-- Data excerpt --
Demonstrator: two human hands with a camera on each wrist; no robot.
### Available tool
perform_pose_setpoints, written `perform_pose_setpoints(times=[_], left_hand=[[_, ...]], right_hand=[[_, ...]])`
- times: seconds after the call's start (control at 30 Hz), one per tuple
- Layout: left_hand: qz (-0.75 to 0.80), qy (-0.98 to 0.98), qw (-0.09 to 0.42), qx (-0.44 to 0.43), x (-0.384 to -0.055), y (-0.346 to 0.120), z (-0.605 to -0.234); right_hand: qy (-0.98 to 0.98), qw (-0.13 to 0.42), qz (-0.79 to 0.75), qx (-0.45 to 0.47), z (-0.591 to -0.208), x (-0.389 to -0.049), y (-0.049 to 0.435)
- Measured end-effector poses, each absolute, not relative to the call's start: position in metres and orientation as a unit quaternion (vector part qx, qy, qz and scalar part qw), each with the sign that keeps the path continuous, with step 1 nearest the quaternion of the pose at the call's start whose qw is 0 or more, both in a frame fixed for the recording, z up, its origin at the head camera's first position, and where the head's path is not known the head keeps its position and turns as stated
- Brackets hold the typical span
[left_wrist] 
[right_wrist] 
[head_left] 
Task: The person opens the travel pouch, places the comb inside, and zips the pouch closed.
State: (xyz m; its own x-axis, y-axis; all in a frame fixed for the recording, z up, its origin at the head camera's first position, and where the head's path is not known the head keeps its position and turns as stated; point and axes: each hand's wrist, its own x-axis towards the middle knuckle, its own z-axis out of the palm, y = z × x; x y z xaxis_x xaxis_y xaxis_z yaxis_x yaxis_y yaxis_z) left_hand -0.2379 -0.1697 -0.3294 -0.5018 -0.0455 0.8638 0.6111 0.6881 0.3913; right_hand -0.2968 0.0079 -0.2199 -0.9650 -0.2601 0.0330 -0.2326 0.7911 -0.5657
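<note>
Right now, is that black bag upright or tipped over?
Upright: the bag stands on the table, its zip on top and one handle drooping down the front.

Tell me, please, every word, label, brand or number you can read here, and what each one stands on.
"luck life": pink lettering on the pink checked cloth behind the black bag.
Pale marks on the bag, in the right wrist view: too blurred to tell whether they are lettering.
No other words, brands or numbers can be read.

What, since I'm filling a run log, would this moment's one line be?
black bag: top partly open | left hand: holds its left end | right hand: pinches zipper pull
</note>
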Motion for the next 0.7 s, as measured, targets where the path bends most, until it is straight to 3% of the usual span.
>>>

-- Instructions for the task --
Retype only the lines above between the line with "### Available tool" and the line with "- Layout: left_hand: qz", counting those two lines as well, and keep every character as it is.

-- Solution below --
### Available tool
perform_pose_setpoints, written `perform_pose_setpoints(times=[_], left_hand=[[_, ...]], right_hand=[[_, ...]])`
- times: seconds after the call's start (control at 30 Hz), one per tuple
- Layout: left_hand: qz (-0.75 to 0.80), qy (-0.98 to 0.98), qw (-0.09 to 0.42), qx (-0.44 to 0.43), x (-0.384 to -0.055), y (-0.346 to 0.120), z (-0.605 to -0.234); right_hand: qy (-0.98 to 0.98), qw (-0.13 to 0.42), qz (-0.79 to 0.75), qx (-0.45 to 0.47), z (-0.591 to -0.208), x (-0.389 to -0.049), y (-0.049 to 0.435)

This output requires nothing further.